Matic Network strives to solve the scalability and usability issues while not compromising on decentralization and leveraging the existing developer community and ecosystem. Matic Network is an ​off/side chain scaling solution for existing platforms to provide scalability and superior user experience to Dapps/user functionalities.

4.3 Off-Chain Computation

4.3.1 Transmute

It is a decentralized applications (dApps) development framework to manage DApp logic and dependencies including Truffle, TestRPC (Ganache), Web3, IPFS on ETH.

4.3.2 TrueBit

Truebit is a technology to help Ethereum conduct heavy or complex computation off-chain. This makes it different from state channels and Plasma, which are more useful for increasing the total transaction throughput of the Ethereum blockchain. Truebit won’t let us do more transactions, but it will let Ethereum based applications do more complex things in a way that can still be verified by the main-chain.

4.3.3 AlphaWallet

AlphaWallet is founded by a group of blockchain enthusiasts, experts in the field and business professions who believe the technology will affect billions of people worldwide and are willing to contribute to the Ethereum community.

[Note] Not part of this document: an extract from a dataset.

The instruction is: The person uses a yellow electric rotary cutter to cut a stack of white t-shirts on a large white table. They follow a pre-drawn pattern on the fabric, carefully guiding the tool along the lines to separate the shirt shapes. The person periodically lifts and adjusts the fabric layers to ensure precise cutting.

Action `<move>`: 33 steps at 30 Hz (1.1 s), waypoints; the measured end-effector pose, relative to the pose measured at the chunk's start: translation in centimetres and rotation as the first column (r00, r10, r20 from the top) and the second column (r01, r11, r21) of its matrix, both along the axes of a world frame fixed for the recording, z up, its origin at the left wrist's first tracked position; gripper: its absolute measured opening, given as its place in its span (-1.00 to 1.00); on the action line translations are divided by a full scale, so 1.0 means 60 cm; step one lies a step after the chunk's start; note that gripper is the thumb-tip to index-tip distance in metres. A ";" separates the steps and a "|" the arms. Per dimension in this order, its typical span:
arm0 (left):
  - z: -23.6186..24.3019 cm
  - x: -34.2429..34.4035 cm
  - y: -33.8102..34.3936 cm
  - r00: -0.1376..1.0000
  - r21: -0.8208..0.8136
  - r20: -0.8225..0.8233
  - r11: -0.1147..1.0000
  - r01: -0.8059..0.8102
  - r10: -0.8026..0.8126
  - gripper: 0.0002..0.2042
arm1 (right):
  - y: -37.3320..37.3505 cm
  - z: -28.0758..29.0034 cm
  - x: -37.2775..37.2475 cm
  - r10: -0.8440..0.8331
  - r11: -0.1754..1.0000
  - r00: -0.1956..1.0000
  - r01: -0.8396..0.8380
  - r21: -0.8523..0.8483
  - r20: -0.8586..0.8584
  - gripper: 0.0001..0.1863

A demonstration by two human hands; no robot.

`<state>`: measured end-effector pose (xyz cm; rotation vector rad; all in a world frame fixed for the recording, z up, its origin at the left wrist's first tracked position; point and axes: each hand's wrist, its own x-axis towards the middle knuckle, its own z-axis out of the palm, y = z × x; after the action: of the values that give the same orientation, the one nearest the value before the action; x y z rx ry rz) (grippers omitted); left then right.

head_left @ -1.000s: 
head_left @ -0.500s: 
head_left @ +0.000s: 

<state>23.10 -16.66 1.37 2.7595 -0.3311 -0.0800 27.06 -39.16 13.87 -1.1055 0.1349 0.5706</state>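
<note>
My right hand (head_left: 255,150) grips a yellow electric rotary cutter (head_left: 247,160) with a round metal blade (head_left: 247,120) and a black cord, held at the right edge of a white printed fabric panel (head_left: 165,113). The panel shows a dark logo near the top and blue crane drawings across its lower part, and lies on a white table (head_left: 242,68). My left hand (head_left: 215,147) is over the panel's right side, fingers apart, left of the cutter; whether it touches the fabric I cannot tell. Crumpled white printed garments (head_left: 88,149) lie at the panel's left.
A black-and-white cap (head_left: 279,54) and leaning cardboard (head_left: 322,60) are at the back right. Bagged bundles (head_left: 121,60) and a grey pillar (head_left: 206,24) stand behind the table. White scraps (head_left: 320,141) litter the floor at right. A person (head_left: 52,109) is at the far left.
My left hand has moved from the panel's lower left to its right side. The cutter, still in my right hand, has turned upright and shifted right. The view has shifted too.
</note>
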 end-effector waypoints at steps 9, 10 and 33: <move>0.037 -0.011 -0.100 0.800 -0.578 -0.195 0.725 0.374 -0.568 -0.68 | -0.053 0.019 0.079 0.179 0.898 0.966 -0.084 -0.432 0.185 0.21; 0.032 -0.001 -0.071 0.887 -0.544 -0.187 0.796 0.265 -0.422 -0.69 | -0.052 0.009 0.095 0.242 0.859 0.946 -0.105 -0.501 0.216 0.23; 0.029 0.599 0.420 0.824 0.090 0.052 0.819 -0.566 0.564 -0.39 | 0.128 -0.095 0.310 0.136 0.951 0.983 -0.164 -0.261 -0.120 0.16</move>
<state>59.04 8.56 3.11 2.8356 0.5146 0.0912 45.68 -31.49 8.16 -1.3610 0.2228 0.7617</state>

AlphaWallet (STORMBIRD PTE. LTD.) joined EEA to help to improve the technology and support the adoption of Ethereum in the enterprise.

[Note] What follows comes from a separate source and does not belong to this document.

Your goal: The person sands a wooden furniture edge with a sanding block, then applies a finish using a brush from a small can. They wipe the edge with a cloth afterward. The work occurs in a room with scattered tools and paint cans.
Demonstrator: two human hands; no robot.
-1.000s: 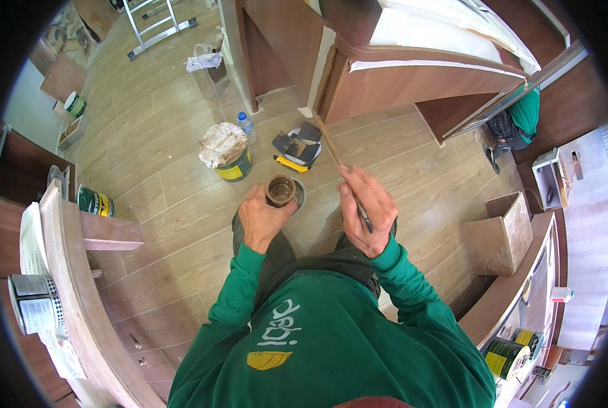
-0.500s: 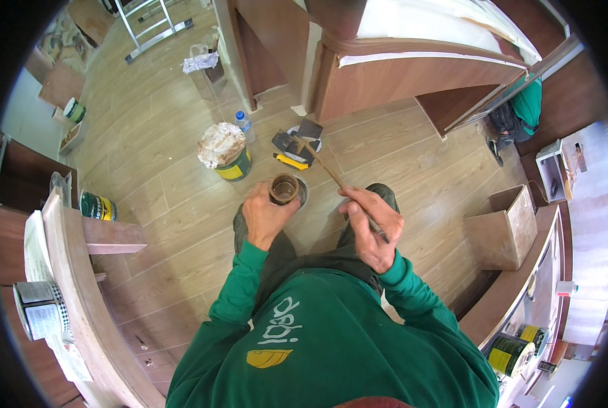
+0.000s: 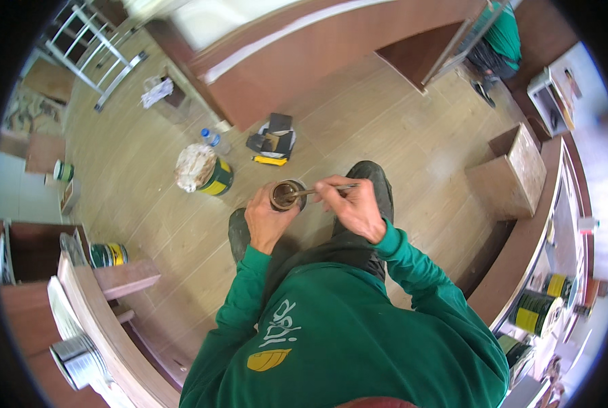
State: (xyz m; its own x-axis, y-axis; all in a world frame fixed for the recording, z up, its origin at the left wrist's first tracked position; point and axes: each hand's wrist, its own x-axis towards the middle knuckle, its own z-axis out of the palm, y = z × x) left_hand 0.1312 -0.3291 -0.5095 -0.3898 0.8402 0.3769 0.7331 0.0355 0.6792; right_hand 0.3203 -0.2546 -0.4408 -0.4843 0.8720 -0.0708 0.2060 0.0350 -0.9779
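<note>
My left hand (image 3: 265,221) is wrapped round a small round cup (image 3: 274,197) with brown liquid inside, held over the floor between my knees. Between the fingers of my right hand (image 3: 355,208) is a thin paintbrush (image 3: 310,192), lying nearly level. Its far end dips into the cup, so the tip is hidden there.
Ahead on the floor stand a cloth-covered paint bucket (image 3: 215,178), a water bottle (image 3: 211,138) and a dark pad with a yellow tool (image 3: 270,160). A curved wooden counter (image 3: 297,61) runs across the far side. At right is a wooden box (image 3: 504,178); another person (image 3: 497,41) crouches beyond.
My right hand has moved slightly left and up, and the paintbrush's far end has come down from pointing ahead into the cup. The view has turned; my left hand still holds the cup.
</note>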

5. Layer 2 Token Economics

Since Layer 2 solutions will not use the token for any utility purpose, the economic incentives for core protocol innovation and second-layer infrastructure are too low as observed by Fred Ehrsam, Elad Gil, Vitalik Buterin and many others. Therefore, the token model of funding a project in these domains has unfortunately become overused.

Existing off-chain solutions often get some criticisms on their crypto economics constructs. The reason for such criticisms is mainly because the tokens issued by such projects carry nothing but the medium-of-payment functionality for future possible services. The main theme of such criticisms often goes like “This token model is simply gift cards with no stable value!”, “Why do you need a payment token if we can pay with X(insert your favorite cryptocurrency here)?”, “You are just issuing a token for the sake of having a token!”. The list goes on and the opinions get harsher.

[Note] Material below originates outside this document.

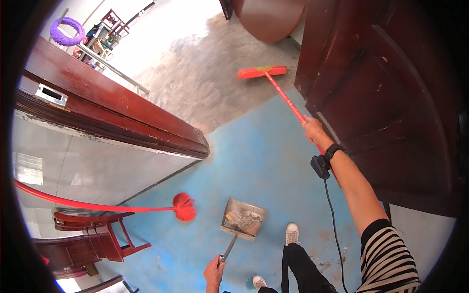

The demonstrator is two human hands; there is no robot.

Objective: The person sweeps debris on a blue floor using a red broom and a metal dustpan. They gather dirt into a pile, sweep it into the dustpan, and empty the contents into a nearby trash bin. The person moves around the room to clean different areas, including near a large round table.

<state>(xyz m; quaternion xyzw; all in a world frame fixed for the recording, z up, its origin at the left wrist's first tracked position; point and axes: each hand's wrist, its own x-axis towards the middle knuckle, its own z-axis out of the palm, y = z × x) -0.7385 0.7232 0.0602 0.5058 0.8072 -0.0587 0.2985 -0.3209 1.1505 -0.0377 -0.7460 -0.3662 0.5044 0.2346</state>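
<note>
My right hand (315,129) is closed around the red pole of a broom (286,97). The broom's wide red head (264,72) lies past the doorway on the grey concrete floor. Low in the view, my left hand (213,273) grips the handle of a metal dustpan (238,233). The pan rests on the blue floor, with dusty debris and a small brownish piece inside it. A black band circles my right wrist, and beside it hangs a black box-like device (320,167) with a cable.
A dark red door (381,102) stands at the right. A red door frame (117,112) juts in from the left. A round red brush (184,207) on a long pole and a dark red chair (100,241) are at lower left. The black cable (334,219) runs down near my legs.
</note>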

Celer Network takes on the stab on building an off-chain token economics. They created a concept of cEconomy to ensure abundant and stable liquidity + secure and flexible availability. To “balance out” the above tradeoffs, we design cEconomy with three tightly interconnected components as follows. This probably by far the most in-depth design of token economics around Layer 2 Solutions. More information can be found here.

  • Proof of Liquidity Commitment (PoLC) — To maintain a prosper off-chain operating network, we need to continuously “lock in” abundant and stable liquidity in Celer Network. PoLC is the first half to incentivize this. It works like a staking protocol. To participate, one can commit (lock) their idle liquidity (think ETH for simplicity) to a “dumb box”, called Collateral Commitment Contract (CCC), for a certain period of time.
  • Liquidity Backing Auction (LiBA) — LiBA is the second half of the liquidity puzzle. LiBA enables state channel service providers to solicit liquidity through “crowd lending”. In essence, a state channel service provider starts a LiBA on Celer Network to “borrow’’ certain amount of liquidity for a certain amount of time.
  • State Guardian Network (SGN) — State Guardian Network is a special compact sidechain to “guard the states” when users are offline. CELR token holders can stake their CELR into SGN and become state guardians. A user can submit her state to SGN at any time with a certain fee to ask guardians to guard the state for a certain period of time in case she goes offline. A number of guardians are randomly selected to be responsible for this state based on state hash and the “responsibility score”.

Disclaimer:

All of the information about projects are sourced from online materials and do not necessarily reflect the current state of the projects. The information here does not constitute any advice on investment or consequence of any investment.